Wakil Ketua MPR Ahmad Basarah membagi rekonsiliasi politik yang terjadi tanah air menjadi tiga perspektif, yaitu politik, sosial dan ideologi.
Hal itu diterangkan Basarah saat menjadi salah satu pembicara dalam diskusi bertajuk 'Rekonsiliasi Nasional: Apa, Untuk Apa, dan Bagaimana?' yang diselenggarakan Center for Dialogue and Coperation Among Civilisations (CDCC) di kawasan Kalibata, Jakarta Selatan, Rabu (30/10).
"Rekonsiliasi merupakan suatu cara untuk memperbaiki hubungan dan seringkali eskalasi konflik muncul saat pelaksanaan pemilu," kata Basarah.
Rekonsiliasi bisa dilihat dari konteks sosial. Pada tataran ini rekonsiliasi terjadi karena ada konflik sosial di masyarakat. Konflik tersebut lahir lantaran mereka memilih pasangan calon (paslon) yang berbeda dan menimbulkan pertentangan.

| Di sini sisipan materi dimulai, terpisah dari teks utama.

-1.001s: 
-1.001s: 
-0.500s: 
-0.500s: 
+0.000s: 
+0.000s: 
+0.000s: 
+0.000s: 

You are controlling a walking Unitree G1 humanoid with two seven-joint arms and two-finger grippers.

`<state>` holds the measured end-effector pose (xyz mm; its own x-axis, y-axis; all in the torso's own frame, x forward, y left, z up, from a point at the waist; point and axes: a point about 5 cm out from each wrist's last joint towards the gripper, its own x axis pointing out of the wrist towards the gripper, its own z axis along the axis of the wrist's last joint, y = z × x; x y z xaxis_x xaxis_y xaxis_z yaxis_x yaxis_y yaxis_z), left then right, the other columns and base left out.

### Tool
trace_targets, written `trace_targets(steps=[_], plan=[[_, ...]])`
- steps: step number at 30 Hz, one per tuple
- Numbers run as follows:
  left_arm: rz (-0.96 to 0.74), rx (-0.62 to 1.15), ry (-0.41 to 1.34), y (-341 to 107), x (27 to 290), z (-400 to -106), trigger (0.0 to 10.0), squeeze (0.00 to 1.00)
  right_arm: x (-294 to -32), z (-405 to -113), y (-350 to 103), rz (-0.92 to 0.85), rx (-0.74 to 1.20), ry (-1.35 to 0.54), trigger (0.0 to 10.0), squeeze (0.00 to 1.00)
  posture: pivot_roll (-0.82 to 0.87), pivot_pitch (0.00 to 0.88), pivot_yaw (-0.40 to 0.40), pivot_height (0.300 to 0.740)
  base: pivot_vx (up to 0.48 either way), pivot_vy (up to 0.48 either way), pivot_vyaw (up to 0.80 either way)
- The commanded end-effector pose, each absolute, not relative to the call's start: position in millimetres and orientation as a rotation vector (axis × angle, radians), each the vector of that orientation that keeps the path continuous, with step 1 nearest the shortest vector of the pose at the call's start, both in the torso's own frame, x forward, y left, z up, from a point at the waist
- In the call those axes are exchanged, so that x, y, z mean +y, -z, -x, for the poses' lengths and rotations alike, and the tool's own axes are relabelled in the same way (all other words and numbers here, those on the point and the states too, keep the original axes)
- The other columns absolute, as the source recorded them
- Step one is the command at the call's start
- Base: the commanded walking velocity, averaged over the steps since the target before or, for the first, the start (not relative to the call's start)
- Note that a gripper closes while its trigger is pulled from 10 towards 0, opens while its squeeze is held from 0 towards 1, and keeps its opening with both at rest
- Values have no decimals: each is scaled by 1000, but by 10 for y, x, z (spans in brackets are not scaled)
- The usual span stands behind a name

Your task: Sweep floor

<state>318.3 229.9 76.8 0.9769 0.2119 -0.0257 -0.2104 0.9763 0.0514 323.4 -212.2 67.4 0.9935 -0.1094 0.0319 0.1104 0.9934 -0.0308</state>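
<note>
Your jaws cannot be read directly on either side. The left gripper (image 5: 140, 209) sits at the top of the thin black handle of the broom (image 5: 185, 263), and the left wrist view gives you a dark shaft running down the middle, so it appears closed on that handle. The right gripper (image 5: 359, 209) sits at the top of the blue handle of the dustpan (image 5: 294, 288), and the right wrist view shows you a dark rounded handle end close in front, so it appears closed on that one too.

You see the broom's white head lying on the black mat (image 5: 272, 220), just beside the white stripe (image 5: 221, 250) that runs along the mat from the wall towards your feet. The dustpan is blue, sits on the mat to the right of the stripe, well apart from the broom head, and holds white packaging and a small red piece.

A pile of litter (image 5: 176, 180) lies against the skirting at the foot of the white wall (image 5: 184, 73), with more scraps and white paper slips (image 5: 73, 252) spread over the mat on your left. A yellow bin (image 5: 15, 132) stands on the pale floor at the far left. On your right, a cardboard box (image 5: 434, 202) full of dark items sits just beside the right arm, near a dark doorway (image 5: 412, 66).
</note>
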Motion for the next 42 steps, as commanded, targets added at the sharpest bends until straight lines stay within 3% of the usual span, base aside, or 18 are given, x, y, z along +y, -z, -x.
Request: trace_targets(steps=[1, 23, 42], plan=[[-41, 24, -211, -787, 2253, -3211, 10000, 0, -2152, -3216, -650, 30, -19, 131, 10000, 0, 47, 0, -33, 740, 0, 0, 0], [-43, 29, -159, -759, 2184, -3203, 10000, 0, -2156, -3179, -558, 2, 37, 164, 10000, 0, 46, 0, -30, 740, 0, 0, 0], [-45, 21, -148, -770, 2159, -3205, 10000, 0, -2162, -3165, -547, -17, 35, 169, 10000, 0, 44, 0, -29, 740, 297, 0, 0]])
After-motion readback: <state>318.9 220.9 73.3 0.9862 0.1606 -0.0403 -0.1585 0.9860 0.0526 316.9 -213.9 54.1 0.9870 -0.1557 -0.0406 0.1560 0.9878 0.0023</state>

Pertentangan tersebut bisa berdampak pada hubungan antara keluarga, perceraian suami istri dan sebagaimanya. Mereka hanya mendukung tanpa memiliki motif ekonomi, politik, dan ideologi.
"Sudah ada survei tentang ini. Tapi biasanya konflik semacam ini mudah selesai," kata dia.
Begitu pun juga dengan konflik yang memiliki alasan politik. Semuanya akan cepat selesai lantaran dalam tradisi politik Indonesia, terutama sejak pemilihan langsung sejatinya tidak mengenal sistem oposisi. Hal itu telah terlampir dalam perundang-undangan kalau Indonesia menganut demokrasi gotong-royong.
“Satu-satunya norma hukum yang membagi kekuatan partai politik dalam beberapa blok itu hanya pasal 6 a ayat 1 huruf dua UUD 45, di mana dikatakan calon presiden dan wakil presiden diusung partai politik atau gabungan partai politik sebelum pemilihan umum dimulai,” ujar dia.
Berangkat dari itu, sebetulnya sudah tidak ditemukan lagi regulasi yang mengatur eksistensi kelembagaan oposisi di tanah air.
“Oposisi dalam pengertian sikap kritis masyarakat dengan wewenang legislatif itu memang memiliki fungsi pengawasan, dalam arti mengkritisi melekat dalam setiap parpol,” sambung Basarah.
Jokowi tiru SBY
Ihwal rekonsiliasi yang dilakukan Jokowi kepada Prabowo Subianto tersebut bukan perilaku lama dalam dunia politik Indonesia. Hal tersebut sebelumnya sudah dilakukan Presiden ke-6 Susilo Bambang Yudhoyono (SBY) yang menggandeng oposisi masuk ke pemerintahan. Sejak saat itu, sistem politik demokrasi ditampilkan, sehingga masyarakat tidak mengenal oposisi maupun koalisi.
Partai yang tidak mendukung SBY, diajak bergabung begitu pemilu selesai. Semuanya bersatu dalam bingkai pemerintahan.
“Jadi sebenarnya Pak Jokowi ini meniru praktik Pak SBY. Ketika Pemilu 2014, Golkar bergabung, PPP bergabung. Satu hal yang lumrah dalam tradisi politik,” ujar Basarah.
Situasi ini kadang membuat para pendukung kecele. Tetapi hikmah dari bergabungnya Prabowo, adalah memberikan pelajaran bahwa seyogianya pemilu bukan sarana untuk membelah masyarakat, tetapi hanya sekadar kontestasi.
Lebih jauh, Basarah berharap keadaan ini dijadikan pembelajaran berdemokrasi bagi masyarakat. Masyarakat hendaknya tidak menjadikan kompetisi dalam pemilu sebagai pematik permusuhan secara permanen.